#### [What is expected]
The expected response is the full listing, retyped exactly, without its images.

(Collected data begins)

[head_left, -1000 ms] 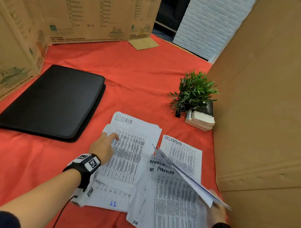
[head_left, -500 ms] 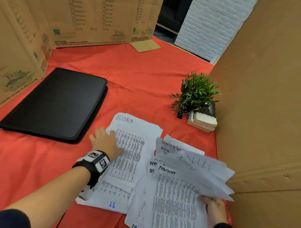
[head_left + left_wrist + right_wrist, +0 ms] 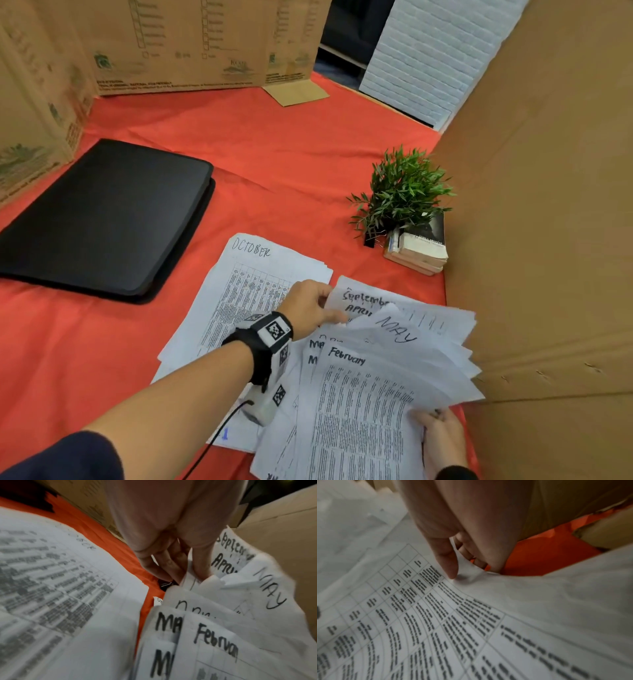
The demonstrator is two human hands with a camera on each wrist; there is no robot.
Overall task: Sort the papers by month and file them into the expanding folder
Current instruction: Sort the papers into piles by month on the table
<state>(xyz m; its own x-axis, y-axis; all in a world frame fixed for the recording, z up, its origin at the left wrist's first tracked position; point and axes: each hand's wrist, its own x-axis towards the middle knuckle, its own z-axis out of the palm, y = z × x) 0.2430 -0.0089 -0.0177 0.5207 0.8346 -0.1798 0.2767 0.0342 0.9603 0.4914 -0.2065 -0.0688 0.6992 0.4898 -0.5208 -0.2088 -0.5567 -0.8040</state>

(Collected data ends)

#### [Task response]
[head_left, -1000 ms] 
[head_left, -500 ms] 
[head_left + left_wrist + right_wrist, +0 ms] 
The demonstrator is two human hands with a camera on each wrist; there is no robot.
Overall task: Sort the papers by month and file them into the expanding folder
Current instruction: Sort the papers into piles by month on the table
<state>(xyz m; its own x-axis, y-axis; all in a world frame fixed for the recording, z up, its origin at the left wrist's first tracked position; point and axes: each hand's wrist, its own x-axis towards the middle knuckle, its own z-axis out of the palm, y = z × x) 0.2430 -0.0089 -0.0177 0.5207 0.8346 -0.1798 0.2767 0.0342 0.9603 0.4914 -0.2065 -0.0688 0.6992 0.4898 -0.5208 -0.2088 -0.5567 -0.8040</state>

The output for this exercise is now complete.